W Lizbonie opadł już kurz. Co zostanie po Światowych Dniach Młodzieży? Roman Koszowski /Foto Gość

Kiedy piszę te słowa, ostatnie grupy pielgrzymów uczestniczących w ŚDM opuszczają Portugalię, a Lizbona, która przez kilka dni gościła setki tysięcy młodych ludzi, powoli wraca do codziennego życia. To już koniec? A może dopiero początek? Czy wydarzenie, jakim są Światowe Dni Młodzieży, może zmienić coś na dłużej?

Bułka z dżemem wystarczy

Jednym z argumentów, używanych najczęściej przez krytyków ŚDM, jest ich „eventowość” – według nich dla młodych taki wyjazd to okazja do spędzenia ciekawych i niezbyt drogich wakacji. I być może część uczestników właśnie z taką motywacją podchodziła do tematu. Szybko jednak musieli zweryfikować swoje podejście. Portugalczycy – chociaż bardzo życzliwie nastawieni do wydarzenia i ogromnie gościnni – nie do końca poradzili sobie z jego skalą. W stolicy pojawiły się problemy z zakwaterowaniem czy dostępem do wyżywienia. Do tego gigantyczny tłok w komunikacji miejskiej i długie wędrówki na spotkania z papieżem, do sektorów, w których często nie było nawet telebimów. – Już pierwsze chwile w Lizbonie wymusiły na uczestnikach zmianę z „podejścia all inclusive” do prawdziwego pielgrzymowania. Młodzi mieli okazję nauczyć się, że w życiu nie da się wszystkiego zaplanować, trzeba zostawiać dużo przestrzeni na to, co nieprzewidziane – mówił ks. Tomasz Koprianiuk, dyrektor polskiego Krajowego Biura Organizacyjnego ŚDM.
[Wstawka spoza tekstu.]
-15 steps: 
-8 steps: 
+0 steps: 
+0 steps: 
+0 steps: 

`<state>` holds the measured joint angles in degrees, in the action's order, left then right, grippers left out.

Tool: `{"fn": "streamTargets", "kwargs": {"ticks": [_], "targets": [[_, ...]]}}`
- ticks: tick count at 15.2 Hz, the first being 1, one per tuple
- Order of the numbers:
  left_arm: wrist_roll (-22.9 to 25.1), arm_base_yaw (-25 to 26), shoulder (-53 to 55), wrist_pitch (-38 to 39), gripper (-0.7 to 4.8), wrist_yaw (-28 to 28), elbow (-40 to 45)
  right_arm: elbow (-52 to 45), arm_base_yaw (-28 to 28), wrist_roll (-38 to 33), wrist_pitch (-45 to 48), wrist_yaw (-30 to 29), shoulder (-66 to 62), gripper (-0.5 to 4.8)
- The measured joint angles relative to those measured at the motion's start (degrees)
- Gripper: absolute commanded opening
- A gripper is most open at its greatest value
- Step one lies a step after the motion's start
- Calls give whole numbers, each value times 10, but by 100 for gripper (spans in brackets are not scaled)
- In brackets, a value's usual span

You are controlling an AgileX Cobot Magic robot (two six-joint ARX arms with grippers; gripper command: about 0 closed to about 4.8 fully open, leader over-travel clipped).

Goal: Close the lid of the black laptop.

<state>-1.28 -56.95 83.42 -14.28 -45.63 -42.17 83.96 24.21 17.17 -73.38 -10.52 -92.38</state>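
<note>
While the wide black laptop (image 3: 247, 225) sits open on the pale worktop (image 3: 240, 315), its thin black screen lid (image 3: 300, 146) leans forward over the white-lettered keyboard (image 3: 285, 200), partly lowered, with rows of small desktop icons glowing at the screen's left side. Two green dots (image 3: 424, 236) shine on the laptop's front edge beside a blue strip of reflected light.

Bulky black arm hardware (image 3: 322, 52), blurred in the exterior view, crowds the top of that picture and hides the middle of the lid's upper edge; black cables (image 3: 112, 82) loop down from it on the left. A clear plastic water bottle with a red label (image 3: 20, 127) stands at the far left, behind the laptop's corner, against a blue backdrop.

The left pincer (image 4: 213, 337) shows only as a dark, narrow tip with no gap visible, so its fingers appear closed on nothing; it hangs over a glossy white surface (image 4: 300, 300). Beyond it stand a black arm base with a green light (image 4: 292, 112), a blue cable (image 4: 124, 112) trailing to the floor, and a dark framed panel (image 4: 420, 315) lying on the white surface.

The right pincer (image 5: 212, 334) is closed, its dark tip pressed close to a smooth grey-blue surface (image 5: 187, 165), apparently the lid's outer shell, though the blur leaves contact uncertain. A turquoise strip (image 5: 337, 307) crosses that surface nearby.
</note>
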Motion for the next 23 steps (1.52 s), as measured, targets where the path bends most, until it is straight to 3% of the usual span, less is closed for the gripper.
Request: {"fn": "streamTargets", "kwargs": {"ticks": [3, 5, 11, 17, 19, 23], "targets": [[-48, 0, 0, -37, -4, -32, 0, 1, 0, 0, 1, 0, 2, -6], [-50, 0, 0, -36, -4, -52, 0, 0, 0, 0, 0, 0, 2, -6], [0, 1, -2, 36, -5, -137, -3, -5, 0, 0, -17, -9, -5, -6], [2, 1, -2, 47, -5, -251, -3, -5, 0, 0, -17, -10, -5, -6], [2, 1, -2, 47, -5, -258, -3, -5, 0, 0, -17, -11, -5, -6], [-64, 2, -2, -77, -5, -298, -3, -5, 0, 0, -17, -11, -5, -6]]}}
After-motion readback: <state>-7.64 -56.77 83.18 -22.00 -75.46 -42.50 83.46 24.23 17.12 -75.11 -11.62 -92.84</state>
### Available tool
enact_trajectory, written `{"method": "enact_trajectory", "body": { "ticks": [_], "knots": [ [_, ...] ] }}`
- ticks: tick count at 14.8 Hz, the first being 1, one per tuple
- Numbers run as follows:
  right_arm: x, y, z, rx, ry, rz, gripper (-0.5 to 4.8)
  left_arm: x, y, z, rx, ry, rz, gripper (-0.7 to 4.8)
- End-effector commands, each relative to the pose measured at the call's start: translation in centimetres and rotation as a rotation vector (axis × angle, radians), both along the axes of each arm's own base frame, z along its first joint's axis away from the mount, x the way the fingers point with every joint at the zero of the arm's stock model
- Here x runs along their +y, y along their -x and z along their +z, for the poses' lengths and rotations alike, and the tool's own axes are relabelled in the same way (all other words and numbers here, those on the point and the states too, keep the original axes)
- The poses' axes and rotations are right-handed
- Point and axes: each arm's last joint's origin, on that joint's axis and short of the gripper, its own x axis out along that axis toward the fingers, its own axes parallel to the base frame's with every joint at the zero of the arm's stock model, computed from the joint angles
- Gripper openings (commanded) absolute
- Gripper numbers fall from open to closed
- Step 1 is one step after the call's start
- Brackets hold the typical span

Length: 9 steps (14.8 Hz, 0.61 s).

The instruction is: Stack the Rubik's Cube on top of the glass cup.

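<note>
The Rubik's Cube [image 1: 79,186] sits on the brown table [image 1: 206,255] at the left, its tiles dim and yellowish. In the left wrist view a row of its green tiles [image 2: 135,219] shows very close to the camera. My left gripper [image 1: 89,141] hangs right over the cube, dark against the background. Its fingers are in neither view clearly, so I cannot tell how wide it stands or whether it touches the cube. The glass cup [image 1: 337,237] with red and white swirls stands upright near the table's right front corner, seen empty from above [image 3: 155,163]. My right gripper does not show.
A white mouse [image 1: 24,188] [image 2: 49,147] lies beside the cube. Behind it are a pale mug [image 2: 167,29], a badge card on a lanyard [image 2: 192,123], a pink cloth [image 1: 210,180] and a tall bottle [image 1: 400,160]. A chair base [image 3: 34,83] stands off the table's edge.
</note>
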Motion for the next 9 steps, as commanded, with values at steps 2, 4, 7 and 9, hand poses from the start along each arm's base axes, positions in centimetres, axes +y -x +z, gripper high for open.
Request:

Marcin i Anna Gawendowie ze Świętochłowic do Lizbony wybrali się razem z trójką swoich dzieci: 16-letnią Jadzią, 12-letnim Filipem i 7-letnią Zosią. Spartańskie warunki traktują jak dobrą szkołę życia dla całej rodziny. – W domu śpimy w wygodnych łóżkach, a tu siedzimy gdzieś na bruku, sypiamy na ziemi, ciepłej wody do mycia też nie ma. Ale dzięki temu możemy pokazać dzieciom, jak niewiele potrzeba, żeby być szczęśliwym. Wystarczy jedna bułka z dżemem, trochę zimnej wody. Codzienna gonitwa za pieniędzmi niewiele daje, nie przynosi sensu – on jest gdzie indziej – tłumaczy ojciec rodziny.

Pan Bóg we wszystkim

– Nawet jeśli ktoś przyjechał tutaj tylko na wakacje, fajnie spędzić czas, to też nie ma w tym nic gorszącego – nigdy nie wiadomo, czy wydarzenia, których jest świadkiem, nie poruszą jego serca, czy jakieś słowo nie wpadnie mu w ucho i nie zacznie pracować – zwraca uwagę diakon Dominik Dubiel SJ. – Gdyby zapytać ks. Franciszka Blachnickiego, czy organizując wakacyjne oazy, kierował się także chęcią stworzenia tym dzieciakom okazji do wyjazdu, na pewno by nie zaprzeczył – przypomina Michał Kłosowski, wicenaczelny miesięcznika „Wszystko Co Najważniejsze”. – Współczesna ewangelizacja polega na tym, żeby wyciągnąć młodych ze znanych im, zastanych już przestrzeni i wprowadzić ich w inne miejsca i relacje rówieśnicze, gdzie mogą się rozwijać – tłumaczy i dodaje, że spotkania z Ojcem Świętym i nabożeństwa, które są punktem centralnym tych obchodów, ustawiają to wydarzenie w kategoriach ewangelizacyjnych.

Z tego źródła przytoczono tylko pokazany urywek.